This deep dive is our monthly love letter to the community. We keep it free for everyone because knowledge on commercial influence should be accessible.
US $6 trillion in corporate welfare for just three industries
Here is a statistic that might permanently imprint itself in your brain.
In his book “Dark PR: How Corporate Disinformation Harms Our Health and the Environment,” Grant Ennis highlights a stark contrast: over US$6 trillion in annual global subsidies flow to unhealthy food, road, and fossil fuel industries whose products are associated with more than 5.5 million preventable deaths each year.
Let’s let that sink in.
Placed side by side, those figures amount to roughly a million dollars in direct and indirect public financial support for these industries for every fatality that public health has associated with them.
And that’s only three industries. Ennis’s numbers do not account for other harmful sectors like firearms, Big Tech, alcohol, nicotine, gambling, and more.
How did we get here?
How did we get here? How is it that business activities and products that harm people and planet are not only allowed but financially incentivized even well after their dangers become known? Why is it proving so hard to shift political systems so that they put our money behind economic models and businesses that help us thrive?
We know it’s not impossible to regulate industry harms. After all, we no longer consume all sorts of toxic substances in our food, drinks, and consumer goods thanks to the U.S. Government prohibiting their use. So what do harmful industries do to stay over-subsidized and under-regulated?

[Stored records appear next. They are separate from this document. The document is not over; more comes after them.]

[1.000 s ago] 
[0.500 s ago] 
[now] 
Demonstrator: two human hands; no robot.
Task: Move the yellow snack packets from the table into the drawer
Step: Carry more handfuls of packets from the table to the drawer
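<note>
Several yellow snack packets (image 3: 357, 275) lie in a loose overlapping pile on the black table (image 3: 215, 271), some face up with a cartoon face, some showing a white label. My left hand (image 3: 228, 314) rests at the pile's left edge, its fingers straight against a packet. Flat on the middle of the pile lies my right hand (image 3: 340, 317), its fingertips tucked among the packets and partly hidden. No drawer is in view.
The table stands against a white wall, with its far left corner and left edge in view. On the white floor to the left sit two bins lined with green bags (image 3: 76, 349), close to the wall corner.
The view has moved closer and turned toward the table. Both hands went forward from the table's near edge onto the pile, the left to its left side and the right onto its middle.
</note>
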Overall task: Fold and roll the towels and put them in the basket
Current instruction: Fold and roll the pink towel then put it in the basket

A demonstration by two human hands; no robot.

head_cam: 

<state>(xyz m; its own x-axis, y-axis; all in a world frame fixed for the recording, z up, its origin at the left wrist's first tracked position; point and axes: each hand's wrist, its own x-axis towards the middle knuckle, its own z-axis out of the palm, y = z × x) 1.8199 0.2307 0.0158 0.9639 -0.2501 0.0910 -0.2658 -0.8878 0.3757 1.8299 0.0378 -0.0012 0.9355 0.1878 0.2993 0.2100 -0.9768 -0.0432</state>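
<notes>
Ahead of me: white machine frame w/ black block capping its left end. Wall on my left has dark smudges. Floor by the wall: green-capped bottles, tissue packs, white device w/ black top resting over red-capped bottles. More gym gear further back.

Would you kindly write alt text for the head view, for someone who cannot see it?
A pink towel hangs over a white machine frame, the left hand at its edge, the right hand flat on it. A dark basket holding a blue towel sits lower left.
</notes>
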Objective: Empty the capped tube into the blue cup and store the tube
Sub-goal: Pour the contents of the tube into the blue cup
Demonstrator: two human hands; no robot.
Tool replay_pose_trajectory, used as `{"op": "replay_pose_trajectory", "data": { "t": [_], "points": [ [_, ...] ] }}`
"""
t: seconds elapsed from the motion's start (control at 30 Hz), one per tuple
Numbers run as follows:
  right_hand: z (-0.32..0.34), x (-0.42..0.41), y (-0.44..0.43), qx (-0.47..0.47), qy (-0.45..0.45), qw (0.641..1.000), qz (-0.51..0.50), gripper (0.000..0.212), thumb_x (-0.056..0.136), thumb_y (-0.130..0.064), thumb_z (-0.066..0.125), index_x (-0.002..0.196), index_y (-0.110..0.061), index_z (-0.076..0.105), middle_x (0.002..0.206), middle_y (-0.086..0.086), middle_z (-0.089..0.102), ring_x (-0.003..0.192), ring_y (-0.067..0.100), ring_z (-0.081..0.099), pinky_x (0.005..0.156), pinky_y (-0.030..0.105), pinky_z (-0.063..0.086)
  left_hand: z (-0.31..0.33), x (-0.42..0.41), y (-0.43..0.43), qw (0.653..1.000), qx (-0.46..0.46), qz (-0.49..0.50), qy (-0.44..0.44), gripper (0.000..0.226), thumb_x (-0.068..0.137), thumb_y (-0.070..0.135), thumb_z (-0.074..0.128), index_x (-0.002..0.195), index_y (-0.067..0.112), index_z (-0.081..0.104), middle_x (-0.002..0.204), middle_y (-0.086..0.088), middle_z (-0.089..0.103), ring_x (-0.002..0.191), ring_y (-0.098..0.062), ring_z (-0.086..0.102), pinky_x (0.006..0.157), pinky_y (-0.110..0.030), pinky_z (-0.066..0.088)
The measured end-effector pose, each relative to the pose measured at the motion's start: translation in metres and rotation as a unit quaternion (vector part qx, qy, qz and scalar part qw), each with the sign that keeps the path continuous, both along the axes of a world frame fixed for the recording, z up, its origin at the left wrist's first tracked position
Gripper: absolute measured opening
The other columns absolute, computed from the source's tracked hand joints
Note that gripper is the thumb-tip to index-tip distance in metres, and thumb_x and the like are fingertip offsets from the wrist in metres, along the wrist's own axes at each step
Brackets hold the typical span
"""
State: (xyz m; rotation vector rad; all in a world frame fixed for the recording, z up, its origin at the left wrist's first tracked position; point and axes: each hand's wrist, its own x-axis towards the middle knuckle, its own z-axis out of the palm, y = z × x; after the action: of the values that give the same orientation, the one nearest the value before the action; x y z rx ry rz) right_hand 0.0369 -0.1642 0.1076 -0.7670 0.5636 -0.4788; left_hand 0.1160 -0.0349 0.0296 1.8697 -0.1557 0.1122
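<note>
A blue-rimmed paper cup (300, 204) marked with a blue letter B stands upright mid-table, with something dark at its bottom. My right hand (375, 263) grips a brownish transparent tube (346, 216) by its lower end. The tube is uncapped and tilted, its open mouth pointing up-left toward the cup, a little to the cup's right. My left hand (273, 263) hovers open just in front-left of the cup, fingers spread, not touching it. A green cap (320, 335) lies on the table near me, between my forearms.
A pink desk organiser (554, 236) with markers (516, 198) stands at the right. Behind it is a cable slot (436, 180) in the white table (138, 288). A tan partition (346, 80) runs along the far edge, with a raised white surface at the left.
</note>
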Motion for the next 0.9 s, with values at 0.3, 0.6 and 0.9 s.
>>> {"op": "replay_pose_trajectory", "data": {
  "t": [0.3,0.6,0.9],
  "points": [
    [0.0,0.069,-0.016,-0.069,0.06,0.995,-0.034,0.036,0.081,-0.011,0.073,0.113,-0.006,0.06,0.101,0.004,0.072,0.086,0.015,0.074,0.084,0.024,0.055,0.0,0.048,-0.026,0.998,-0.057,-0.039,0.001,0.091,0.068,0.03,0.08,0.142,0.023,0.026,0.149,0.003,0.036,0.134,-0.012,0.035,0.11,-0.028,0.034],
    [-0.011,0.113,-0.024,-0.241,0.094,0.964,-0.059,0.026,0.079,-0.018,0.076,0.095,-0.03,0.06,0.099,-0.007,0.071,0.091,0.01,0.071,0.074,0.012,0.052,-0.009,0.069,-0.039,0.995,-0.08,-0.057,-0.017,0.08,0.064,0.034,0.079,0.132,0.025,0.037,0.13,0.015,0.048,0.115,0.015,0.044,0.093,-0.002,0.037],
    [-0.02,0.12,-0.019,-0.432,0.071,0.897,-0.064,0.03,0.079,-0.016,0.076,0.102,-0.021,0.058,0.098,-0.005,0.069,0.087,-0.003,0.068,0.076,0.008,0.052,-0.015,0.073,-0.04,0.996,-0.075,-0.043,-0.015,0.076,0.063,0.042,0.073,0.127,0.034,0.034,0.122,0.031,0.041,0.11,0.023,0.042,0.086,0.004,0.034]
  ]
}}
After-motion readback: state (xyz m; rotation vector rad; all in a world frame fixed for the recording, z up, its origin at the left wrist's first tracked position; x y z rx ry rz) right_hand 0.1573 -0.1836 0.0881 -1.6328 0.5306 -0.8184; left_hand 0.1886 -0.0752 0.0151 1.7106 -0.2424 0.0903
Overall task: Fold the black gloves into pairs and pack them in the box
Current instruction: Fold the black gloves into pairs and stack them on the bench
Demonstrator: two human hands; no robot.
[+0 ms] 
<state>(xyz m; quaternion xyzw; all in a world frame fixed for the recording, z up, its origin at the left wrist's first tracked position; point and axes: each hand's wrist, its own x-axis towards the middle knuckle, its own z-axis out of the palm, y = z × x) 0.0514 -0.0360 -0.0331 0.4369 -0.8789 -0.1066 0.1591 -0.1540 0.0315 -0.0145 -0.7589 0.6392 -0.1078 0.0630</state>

Last month, Commercially Determined covered how harmful industries talk to convince us and policymakers to accept their preferred policies (and what to do about it). This month, we turn our attention to how industries spread their messages to policymakers and citizens. While the tactics and avenues of corporate political activity are many, they boil down to one simple principle: industries work overtime to make their preferred messages loud while quieting opposing views.
A coordinated influence system
When you’re fighting for public health, environmental, or social policy that impacts big business, you’re not just up against opposing viewpoints or arguments. You’re up against a coordinated influence system that stacks the policy game in industry favor. The system relies on oversized access to policymakers and distorted narratives to stunt regulatory processes.